Já as nomeações para cargos técnicos mantêm a necessidade de um concurso da CReSAP, os mandatos devem ser de cinco anos e só podem ser renovados por uma vez. Trigo Pereira quer reforçar a transparência do processo de recrutamento, devendo a CReSAP publicitar o currículo dos três candidatos seleccionados, e o seu parecer tem que ser publicado em Diário da República.

Na listagem dos cargos de nomeação política estão os dirigentes de topo (presidentes, directores, vices e subs) por exemplo, da Autoridade Nacional de Protecção Civil, da Autoridade Tributária, das comissões de coordenação e desenvolvimento regional, das direcções-gerais do Emprego Público, da Administração Escolar, da Política de Justiça, da Saúde, Educação, Orçamento, Tesouro e Finanças e Política do Mar. A que se somam os dirigentes de topo também das administrações regionais de Saúde, das agências para a Competitividade e Inovação, do Ambiente, do Desenvolvimento e Coesão, do Alto Comissariado para as Migrações, dos institutos da Habitação, da Segurança Social, do Emprego e Formação Profissional, do Turismo, do Cinema e Audiovisual, da Agricultura e Pescas; e ainda das comissões para a Igualdade no Trabalho e da Cidadania e Igualdade de Género. Todas estas entidades dão corpo à execução de políticas públicas, pelo que exigem nos cargos de topo dirigentes nomeados com base na confiança e lealdade política.

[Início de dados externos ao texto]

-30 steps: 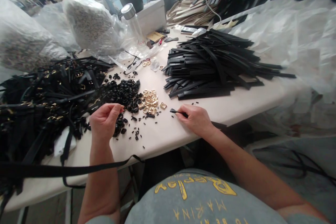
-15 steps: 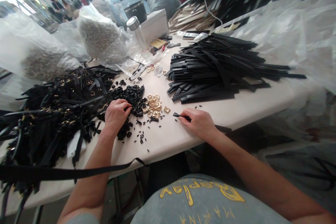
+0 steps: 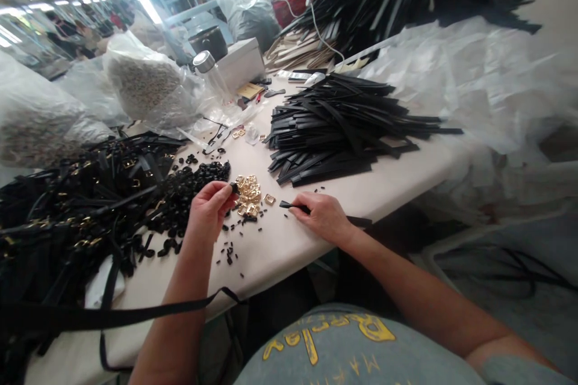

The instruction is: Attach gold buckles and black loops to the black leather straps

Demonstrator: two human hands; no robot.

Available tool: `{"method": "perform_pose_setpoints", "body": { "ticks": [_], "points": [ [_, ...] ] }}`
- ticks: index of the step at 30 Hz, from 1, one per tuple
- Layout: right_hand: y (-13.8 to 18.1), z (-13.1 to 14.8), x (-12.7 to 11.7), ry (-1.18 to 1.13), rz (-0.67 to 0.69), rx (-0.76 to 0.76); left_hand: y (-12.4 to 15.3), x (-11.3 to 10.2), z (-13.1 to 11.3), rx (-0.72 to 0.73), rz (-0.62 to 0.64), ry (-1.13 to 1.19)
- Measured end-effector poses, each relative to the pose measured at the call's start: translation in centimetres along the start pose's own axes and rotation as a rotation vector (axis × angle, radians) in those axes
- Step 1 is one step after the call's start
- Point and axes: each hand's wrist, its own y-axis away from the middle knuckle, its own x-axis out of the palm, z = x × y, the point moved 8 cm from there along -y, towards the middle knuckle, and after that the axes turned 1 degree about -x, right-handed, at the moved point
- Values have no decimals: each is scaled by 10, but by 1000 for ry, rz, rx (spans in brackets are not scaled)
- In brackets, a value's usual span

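Between the thumb and fingers of my left hand is a small black loop, held just above the table. My right hand is closed around a black strap; its narrow tip points left and its other end shows past my wrist. A heap of gold buckles lies between my hands, with a single gold buckle nearer the right one. Beside my left hand spreads a pile of small black loops. Tiny black pieces are scattered in front.
A stack of black straps lies beyond my right hand. Straps with buckles are heaped at left. Behind stand filled plastic bags, a glass bottle and a white box. A long black strap crosses my left forearm.
My left hand has lifted out of the loop pile with a small black loop and moved right, towards the buckles. My right hand keeps its strap. The camera view has shifted to the right.
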Motion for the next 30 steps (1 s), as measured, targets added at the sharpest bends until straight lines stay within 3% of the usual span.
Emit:
{"method": "perform_pose_setpoints", "body": {
  "ticks": [4,7,11,22,25,30],
  "points": [
    [5,7,-11,-56,-138,-57,15,47,34,-219,137,231],
    [6,20,-19,-86,-239,-140,23,61,48,-322,205,265],
    [0,34,-22,-65,-294,-205,27,64,51,-352,226,295],
    [0,41,-14,65,-235,-301,31,65,48,-340,229,281],
    [5,45,-21,30,-223,-361,35,69,47,-348,323,259],
    [15,53,-29,-54,-195,-482,46,82,47,-334,589,275]
  ]
}}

Todas as outras nomeações, como as das inspecções-gerais ou secretarias-gerais, já cabem no âmbito técnico. Para os cargos intermédios, o deputado propõe que se acabe com a possibilidade de renovação eterna das comissões de serviço de três anos e que estas passem a ser de cinco anos mas renováveis apenas duas vezes. “Além de dar estabilidade ao funcionamento das entidades, evita a eternização das pessoas nas funções e permite a renovação dos cargos intermédios”, argumenta.

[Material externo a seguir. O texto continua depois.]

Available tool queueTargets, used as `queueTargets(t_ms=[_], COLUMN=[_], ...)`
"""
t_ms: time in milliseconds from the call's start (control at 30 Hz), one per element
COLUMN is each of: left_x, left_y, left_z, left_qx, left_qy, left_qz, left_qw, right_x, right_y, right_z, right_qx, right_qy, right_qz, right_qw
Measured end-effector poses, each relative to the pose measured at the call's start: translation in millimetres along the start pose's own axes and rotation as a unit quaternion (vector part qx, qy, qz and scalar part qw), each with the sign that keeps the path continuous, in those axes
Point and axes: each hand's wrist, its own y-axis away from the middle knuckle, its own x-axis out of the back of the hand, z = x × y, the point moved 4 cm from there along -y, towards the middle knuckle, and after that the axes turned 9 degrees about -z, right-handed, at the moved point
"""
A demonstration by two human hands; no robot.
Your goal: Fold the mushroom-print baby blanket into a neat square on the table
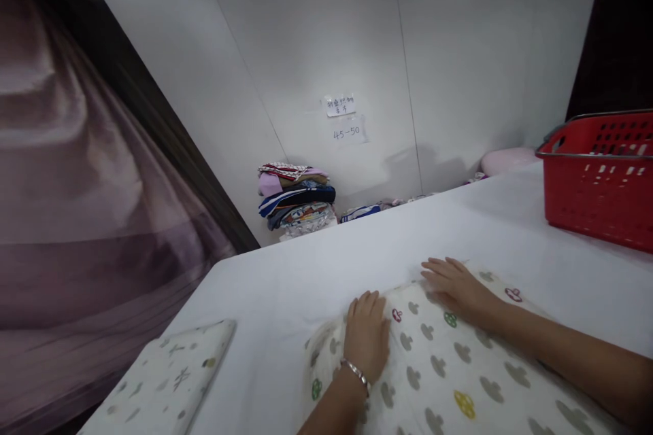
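Observation:
A cream cloth with grey, green, yellow and red blob prints (449, 367) lies on the white table (316, 265) in front of me. My left hand (366, 334), with a silver bracelet on the wrist, rests flat on the cloth's far edge, fingers stretched out. My right hand (455, 285) lies flat on the far right corner of the same cloth, fingers spread and tips reaching the table top. Neither hand grips anything.
A folded cloth with a similar print (171, 377) lies at the table's near left. A red plastic basket (599, 180) stands at the right. A stack of folded clothes (296, 198) sits against the white wall. A mauve curtain (76, 204) hangs left.

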Motion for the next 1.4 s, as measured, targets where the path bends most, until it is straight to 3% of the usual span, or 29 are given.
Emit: queueTargets(t_ms=[67, 167, 300, 467, 600, 733, 867, 967, 1067, 1167, 1300, 1400], left_x=[-8.7, -22.4, -27.2, -12.2, 3.5, -0.4, -7.0, 2.1, 17.7, 24.5, 9.9, 0.8], left_y=[9.7, 16.4, 11.6, 14.7, 47.4, 83.2, 87.3, 82.1, 91.1, 117.7, 155.4, 168.0], left_z=[4.7, 2.7, -1.0, 2.8, -8.6, -35.5, -46.2, -41.7, -33.2, -24.2, -19.9, -21.7], left_qx=[-0.022, 0.004, 0.041, 0.03, 0.05, 0.156, 0.186, 0.19, 0.211, 0.225, 0.246, 0.244], left_qy=[-0.001, -0.001, 0.0, 0.044, 0.027, -0.015, -0.014, 0.012, 0.066, 0.098, 0.152, 0.209], left_qz=[-0.033, -0.086, -0.106, -0.14, -0.098, -0.079, -0.106, -0.127, -0.122, -0.095, -0.09, -0.045], left_qw=[0.999, 0.996, 0.994, 0.989, 0.994, 0.985, 0.977, 0.973, 0.968, 0.965, 0.953, 0.946], right_x=[-10.0, -22.6, -25.0, -16.5, -15.8, -32.7, -41.4, -37.1, -32.5, -39.0, -60.6, -71.0], right_y=[5.7, 9.6, 5.4, 8.7, 30.4, 48.0, 46.1, 42.8, 46.8, 59.7, 77.0, 80.0], right_z=[-10.9, -13.7, -7.9, -15.8, -28.0, -20.1, -8.3, -11.0, -31.5, -67.6, -100.6, -96.8], right_qx=[0.035, 0.047, 0.039, 0.027, 0.045, 0.023, 0.001, -0.027, -0.049, -0.005, 0.055, 0.051], right_qy=[-0.012, -0.028, -0.034, -0.031, -0.006, -0.005, 0.0, 0.002, 0.005, 0.006, 0.012, 0.028], right_qz=[-0.049, -0.105, -0.119, -0.117, -0.077, -0.102, -0.127, -0.16, -0.151, -0.115, -0.12, -0.122], right_qw=[0.998, 0.993, 0.992, 0.992, 0.996, 0.994, 0.992, 0.987, 0.987, 0.993, 0.991, 0.991])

Aproveitando a alavanca da proposta do PS para discutir restrições às nomeações de familiares, Trigo Pereira também propõe que fique regulado no estatuto do pessoal dirigente o teor das regras do Código do Processo Administrativo, impedindo os dirigentes de intervir nos procedimentos de nomeação de cônjuges, pais, filhos (incluindo adoptados), irmãos, afilhados ou tutelares.

No caso da lei da CReSAP, Trigo Pereira propõe que o parecer para a nomeação do seu presidente tenha que ser aprovado por maioria qualificada na comissão parlamentar de Orçamento e Finanças, depois da audição obrigatória dos indigitados.